This hands down the healthiest bowl of fall comfort food I’ve ever created. It’s almost vegan, so insanely creamy, a touch buttery, seasoned throughout with warming spices, and SO GOOD.

What is it about Indian inspired food that’s so warming, cozy, and just what’s needed on a chilly fall day?

Maybe it’s all the spices, the warming cinnamon, cardamon, and turmeric that really scream fall. In fact, the very first time I ever made butter chicken my older brother said it tasted like a fall candle. Granted I think I may have doubled the amount of spices and not had nearly enough sauce in that first attempt at butter chicken many years ago. But honestly? He wasn’t really that far off. Indian butter sauce truly does incorporate all the same spices as my very favorite pumpkin spice candle.

Which is exactly what inspired this recipe. Yes, I was inspired by a candle to make this dish. Is that weird? Yeah, it kind is. But is it good? YES. SO very GOOD!

And easy too, because it’s October, and we all really just need more no-fuss recipes during this busy time of year.

30 Minute Indian Pumpkin Butter Chickpeas in pumpkin pot

The details

Seeing as this recipe takes less than 30 minutes from start to finish, the details are pretty simple. You need just one pan, a whole lot of spices, and a couple cans of chickpeas and pumpkin. Then add fresh homemade naan and steamed rice for serving.

Start by cooking the onion, garlic, and ginger. Add the chickpeas to get them a little crisp and then toss in the spices to really give them amazing flavor. Add the coconut milk, pumpkin, tomato paste, and just a touch of butter.

overhead photo of 30 Minute Indian Pumpkin Butter Chickpeas with 2 bowls and naan on surface

Simmer 5 minutes and DONE. Seriously the easiest dinner you might ever make. And it comes together in the exact amount of time it takes you to make the rice. And did I mention all the pantry staple ingredients?

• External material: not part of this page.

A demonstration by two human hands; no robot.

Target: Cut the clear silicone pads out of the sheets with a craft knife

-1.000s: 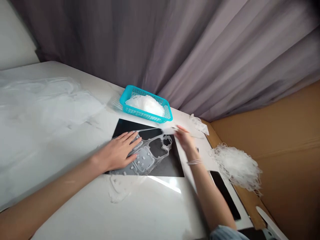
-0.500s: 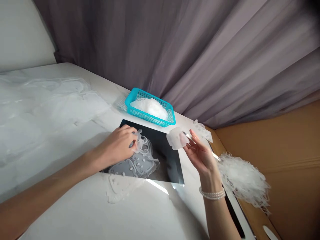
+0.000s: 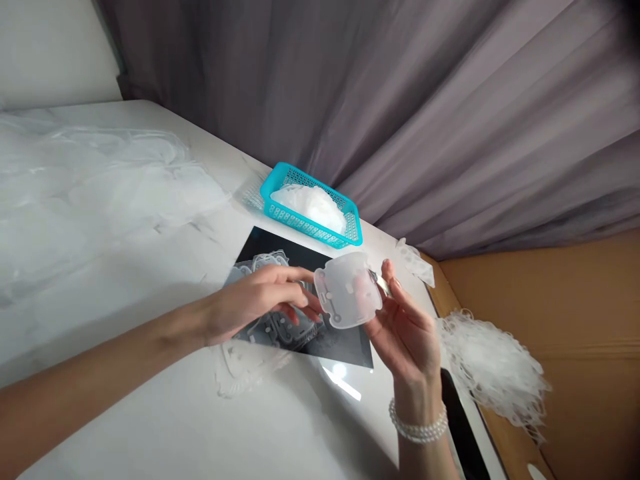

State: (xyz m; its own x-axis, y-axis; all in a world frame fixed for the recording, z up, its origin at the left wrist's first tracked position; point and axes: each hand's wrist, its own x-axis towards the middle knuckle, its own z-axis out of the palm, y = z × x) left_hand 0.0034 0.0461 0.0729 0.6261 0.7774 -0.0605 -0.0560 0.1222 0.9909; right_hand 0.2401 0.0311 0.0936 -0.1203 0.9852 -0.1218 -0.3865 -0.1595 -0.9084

Because everything, even the pumpkin, comes from the pantry.

Does not get easier, or more delicious.

Bonus points if you make these butter chickpeas in your Staub Pumpkin Cocotte, it’s very fitting for this dish.

side angled photo of 30 Minute Indian Pumpkin Butter Chickpeas with 2 bowls and pumpkin pot on surface

A few notes…

First up, this is no way traditional Indian. It’s more Indian inspired and just my personal twist on the classic butter chicken. I love playing with flavors and Indian inspired dishes are some of my favorites to share.

As mentioned, this is almost vegan. The only non-vegan ingredient is butter, which I think adds a really nice, silky, richness that mimics classic butter chicken. Of course, if you’re vegan, you can use coconut oil in place of the butter, which will work great too.

For serving, you need rice, and ideally some naan as well. If I’m being honest, half of the reason I make Indian food as often as I do is to have another reason to make naan. Well, that and for the leftovers of both the next day. Just trust me here, your pumpkin butter chickpeas need a side of naan for scooping. They just do.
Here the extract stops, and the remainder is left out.